▶ Your instructions
Beginning at the line that includes "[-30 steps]", print each remaining line of the data word for word. Output nothing else.

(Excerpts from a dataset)
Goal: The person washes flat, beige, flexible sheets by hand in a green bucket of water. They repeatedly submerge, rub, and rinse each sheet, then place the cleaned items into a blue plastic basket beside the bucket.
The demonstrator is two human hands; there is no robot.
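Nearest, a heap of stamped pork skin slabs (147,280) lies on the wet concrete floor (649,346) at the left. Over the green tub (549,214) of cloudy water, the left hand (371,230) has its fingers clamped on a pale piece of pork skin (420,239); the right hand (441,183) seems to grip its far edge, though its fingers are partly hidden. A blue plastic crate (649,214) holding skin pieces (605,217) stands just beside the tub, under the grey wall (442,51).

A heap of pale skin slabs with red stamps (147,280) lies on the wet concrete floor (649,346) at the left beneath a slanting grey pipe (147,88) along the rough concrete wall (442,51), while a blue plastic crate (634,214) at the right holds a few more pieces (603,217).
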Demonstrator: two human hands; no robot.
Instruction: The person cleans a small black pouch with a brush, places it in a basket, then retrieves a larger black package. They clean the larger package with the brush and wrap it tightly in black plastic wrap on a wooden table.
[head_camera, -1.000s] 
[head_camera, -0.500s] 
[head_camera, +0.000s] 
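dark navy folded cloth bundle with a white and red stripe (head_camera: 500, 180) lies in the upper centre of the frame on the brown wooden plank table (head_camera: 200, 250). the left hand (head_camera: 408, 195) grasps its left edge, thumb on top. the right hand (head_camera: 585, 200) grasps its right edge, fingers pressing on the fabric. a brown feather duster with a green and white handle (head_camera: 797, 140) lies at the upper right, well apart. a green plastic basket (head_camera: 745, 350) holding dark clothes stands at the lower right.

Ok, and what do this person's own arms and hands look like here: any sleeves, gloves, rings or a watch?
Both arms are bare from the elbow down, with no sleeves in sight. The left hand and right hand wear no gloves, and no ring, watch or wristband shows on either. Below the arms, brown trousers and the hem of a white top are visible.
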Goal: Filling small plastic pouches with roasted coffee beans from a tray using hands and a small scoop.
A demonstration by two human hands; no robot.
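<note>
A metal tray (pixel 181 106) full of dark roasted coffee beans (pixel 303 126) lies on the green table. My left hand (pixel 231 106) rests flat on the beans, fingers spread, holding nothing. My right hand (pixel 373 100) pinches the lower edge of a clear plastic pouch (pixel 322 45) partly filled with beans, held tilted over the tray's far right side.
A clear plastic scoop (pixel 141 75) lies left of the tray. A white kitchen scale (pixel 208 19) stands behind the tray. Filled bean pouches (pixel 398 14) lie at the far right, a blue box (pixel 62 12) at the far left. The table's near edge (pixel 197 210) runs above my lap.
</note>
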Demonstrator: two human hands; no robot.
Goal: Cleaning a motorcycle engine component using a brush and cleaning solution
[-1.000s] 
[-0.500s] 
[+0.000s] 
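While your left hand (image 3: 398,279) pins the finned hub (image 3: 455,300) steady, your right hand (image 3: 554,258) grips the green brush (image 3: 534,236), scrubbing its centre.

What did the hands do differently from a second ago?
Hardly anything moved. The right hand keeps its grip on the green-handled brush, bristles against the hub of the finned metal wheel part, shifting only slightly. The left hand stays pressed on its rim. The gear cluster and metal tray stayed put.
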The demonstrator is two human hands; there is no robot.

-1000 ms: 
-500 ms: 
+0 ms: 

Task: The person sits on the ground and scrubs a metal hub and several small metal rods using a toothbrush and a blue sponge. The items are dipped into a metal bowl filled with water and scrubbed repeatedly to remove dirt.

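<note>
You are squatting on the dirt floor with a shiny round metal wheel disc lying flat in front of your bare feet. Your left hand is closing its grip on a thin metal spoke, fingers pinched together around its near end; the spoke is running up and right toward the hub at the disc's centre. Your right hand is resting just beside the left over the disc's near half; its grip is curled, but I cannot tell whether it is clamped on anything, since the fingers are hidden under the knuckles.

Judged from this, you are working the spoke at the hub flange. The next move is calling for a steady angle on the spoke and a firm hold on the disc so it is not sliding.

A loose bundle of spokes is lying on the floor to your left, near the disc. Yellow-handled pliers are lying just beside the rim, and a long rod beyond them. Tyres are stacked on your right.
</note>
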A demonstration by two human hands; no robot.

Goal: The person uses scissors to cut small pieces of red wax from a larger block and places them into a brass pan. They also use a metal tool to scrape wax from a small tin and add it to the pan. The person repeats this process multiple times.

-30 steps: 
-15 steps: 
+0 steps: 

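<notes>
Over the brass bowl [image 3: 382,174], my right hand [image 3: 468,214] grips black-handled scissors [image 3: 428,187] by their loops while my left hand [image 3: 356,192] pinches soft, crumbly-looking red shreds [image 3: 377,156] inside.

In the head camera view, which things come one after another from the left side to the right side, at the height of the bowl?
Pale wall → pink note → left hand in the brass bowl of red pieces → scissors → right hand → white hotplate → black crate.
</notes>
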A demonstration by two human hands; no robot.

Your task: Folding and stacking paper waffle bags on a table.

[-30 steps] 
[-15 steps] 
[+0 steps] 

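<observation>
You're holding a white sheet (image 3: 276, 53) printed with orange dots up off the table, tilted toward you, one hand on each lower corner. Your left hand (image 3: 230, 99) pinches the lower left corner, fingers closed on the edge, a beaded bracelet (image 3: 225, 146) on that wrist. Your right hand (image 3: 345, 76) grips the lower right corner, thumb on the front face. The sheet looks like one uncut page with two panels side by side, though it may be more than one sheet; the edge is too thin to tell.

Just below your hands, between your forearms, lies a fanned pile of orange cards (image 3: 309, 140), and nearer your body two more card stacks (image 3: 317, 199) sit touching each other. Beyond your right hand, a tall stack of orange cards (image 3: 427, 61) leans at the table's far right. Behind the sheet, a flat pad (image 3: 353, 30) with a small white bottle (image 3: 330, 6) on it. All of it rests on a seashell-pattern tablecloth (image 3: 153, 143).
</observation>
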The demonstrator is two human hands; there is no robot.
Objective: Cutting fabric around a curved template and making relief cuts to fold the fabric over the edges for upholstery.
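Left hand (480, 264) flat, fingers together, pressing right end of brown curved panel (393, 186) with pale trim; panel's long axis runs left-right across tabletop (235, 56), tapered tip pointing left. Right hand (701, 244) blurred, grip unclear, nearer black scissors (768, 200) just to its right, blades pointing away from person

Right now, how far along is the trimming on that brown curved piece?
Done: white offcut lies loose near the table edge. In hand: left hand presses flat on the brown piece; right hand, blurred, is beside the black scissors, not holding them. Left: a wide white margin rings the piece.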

▶ Solved problem
[-30 steps] 
[-15 steps] 
[+0 steps] 

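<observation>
You're holding a white sheet (image 3: 276, 53) printed with orange dots up off the table, tilted toward you, one hand on each lower corner. Your left hand (image 3: 230, 99) pinches the lower left corner, fingers closed on the edge, a beaded bracelet (image 3: 225, 146) on that wrist. Your right hand (image 3: 345, 76) grips the lower right corner, thumb on the front face. The sheet looks like one uncut page with two panels side by side, though it may be more than one sheet; the edge is too thin to tell.

Just below your hands, between your forearms, lies a fanned pile of orange cards (image 3: 309, 140), and nearer your body two more card stacks (image 3: 317, 199) sit touching each other. Beyond your right hand, a tall stack of orange cards (image 3: 427, 61) leans at the table's far right. Behind the sheet, a flat pad (image 3: 353, 30) with a small white bottle (image 3: 330, 6) on it. All of it rests on a seashell-pattern tablecloth (image 3: 153, 143).
</observation>
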The demonstrator is two human hands; there is no robot.
Objective: Cutting fabric around a curved template and making relief cuts to fold the fabric over the edges for upholstery.
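Left hand (480, 264) flat, fingers together, pressing right end of brown curved panel (393, 186) with pale trim; panel's long axis runs left-right across tabletop (235, 56), tapered tip pointing left. Right hand (701, 244) blurred, grip unclear, nearer black scissors (768, 200) just to its right, blades pointing away from person

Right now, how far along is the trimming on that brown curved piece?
Done: white offcut lies loose near the table edge. In hand: left hand presses flat on the brown piece; right hand, blurred, is beside the black scissors, not holding them. Left: a wide white margin rings the piece.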

The exercise output is complete.